From 2b41d75654012f917cda1b54aee090d73086ab84 Mon Sep 17 00:00:00 2001
From: "A. Unique TensorFlower" <gardener@tensorflow.org>
Date: Wed, 28 Mar 2018 18:54:09 -0700
Subject: [PATCH] [XLA] Redesign: implement GetComputationStats.

PiperOrigin-RevId: 190871262
---
 tensorflow/compiler/xla/client/client.cc   | 47 ++++++++++++++++++++--
 tensorflow/compiler/xla/client/client.h    |  2 +
 tensorflow/compiler/xla/service/service.cc | 20 ++++++++-
 3 files changed, 65 insertions(+), 4 deletions(-)
diff --git a/tensorflow/compiler/xla/client/client.cc b/tensorflow/compiler/xla/client/client.cc
index a857c4ff0b4..c4c88943746 100644
--- a/tensorflow/compiler/xla/client/client.cc
+++ b/tensorflow/compiler/xla/client/client.cc
@@ -276,7 +276,12 @@ StatusOr<std::unique_ptr<GlobalData>> Client::Execute(
 
   if (execution_profile != nullptr) {
     *execution_profile = response.profile();
-    // TODO(b/74197823): Get execution stats for the graph and VLOG(1) them.
+    if (VLOG_IS_ON(1)) {
+      TF_ASSIGN_OR_RETURN(
+          auto execution_stats,
+          ExecutionStatsAsString(computation, response.profile()));
+      VLOG(1) << execution_stats;
+    }
   }
 
   return MakeUnique<GlobalData>(stub_, response.output());
@@ -402,8 +407,22 @@ StatusOr<ComputationStats> Client::GetComputationStats(
 StatusOr<ComputationStats> Client::GetComputationStats(
     const XlaComputation& computation,
     const DebugOptions& debug_options) const {
-  return Unimplemented(
-      "GetComputationStats is not yet implemented for XlaComputation");
+  ComputationGraphStatsRequest request;
+
+  // TODO(b/74197823): Find a way to avoid the copy of the hlo proto.

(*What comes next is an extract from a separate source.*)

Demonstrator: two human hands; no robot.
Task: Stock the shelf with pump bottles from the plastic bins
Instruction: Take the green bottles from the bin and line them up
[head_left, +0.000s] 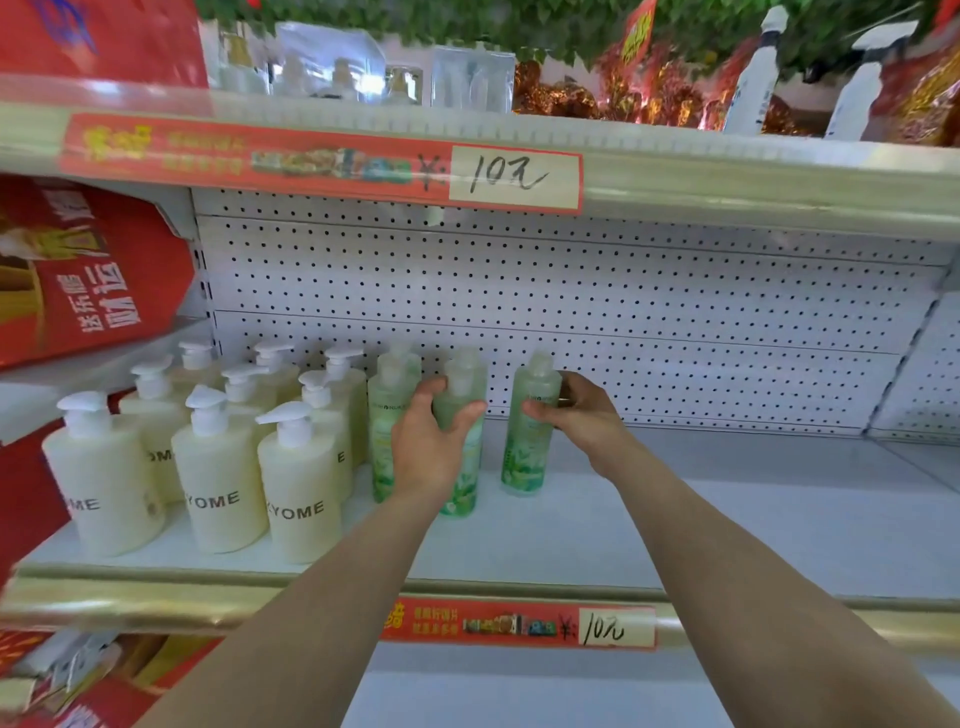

+  *request.mutable_computation() = computation.proto();
+  *request.mutable_debug_options() = debug_options;
+  ComputationStatsResponse response;
+
+  VLOG(1) << "making computation graph stats request";
+  Status s = stub_->GetComputationGraphStats(&request, &response);
+  VLOG(1) << "done with request";
+
+  if (!s.ok()) {
+    return s;
+  }
+  CHECK(response.has_stats());
+  return response.stats();
 }
 
 StatusOr<std::unique_ptr<ProgramShape>> Client::GetComputationShape(
@@ -467,6 +486,28 @@ StatusOr<string> Client::ExecutionStatsAsString(
   return string("[Execution Statistics] not available.");
 }
 
+StatusOr<string> Client::ExecutionStatsAsString(
+    const XlaComputation& computation, const ExecutionProfile& profile) {
+  TF_ASSIGN_OR_RETURN(
+      auto computation_stats,
+      GetComputationStats(computation,
+                          legacy_flags::GetDebugOptionsFromFlags()));
+  int64 total_flops =
+      computation_stats.flop_count() + computation_stats.transcendental_count();
+  if (profile.compute_time_ns() > 0) {
+    int64 nanoseconds = profile.compute_time_ns();
+    int64 cycle_count = profile.compute_cycle_count();
+    double gflops = total_flops / nanoseconds;
+    return tensorflow::strings::StrCat(
+        "[Execution Statistics] flop count: ", computation_stats.flop_count(),
+        ", transcendental count: ", computation_stats.transcendental_count(),
+        ", compute execution time: ", nanoseconds, " nsec",
+        ", compute cycles: ", cycle_count, ", performance: ", gflops,
+        "gflop/s");
+  }
+  return string("[Execution Statistics] not available.");
+}
+
 StatusOr<ChannelHandle> Client::CreateChannelHandle() {
   CreateChannelHandleRequest request;
   CreateChannelHandleResponse response;
diff --git a/tensorflow/compiler/xla/client/client.h b/tensorflow/compiler/xla/client/client.h
index 226b788d541..05d707dab15 100644
--- a/tensorflow/compiler/xla/client/client.h
+++ b/tensorflow/compiler/xla/client/client.h
@@ -241,6 +241,8 @@ class Client {
   // ExecutionProfile returned from an execution of the computation.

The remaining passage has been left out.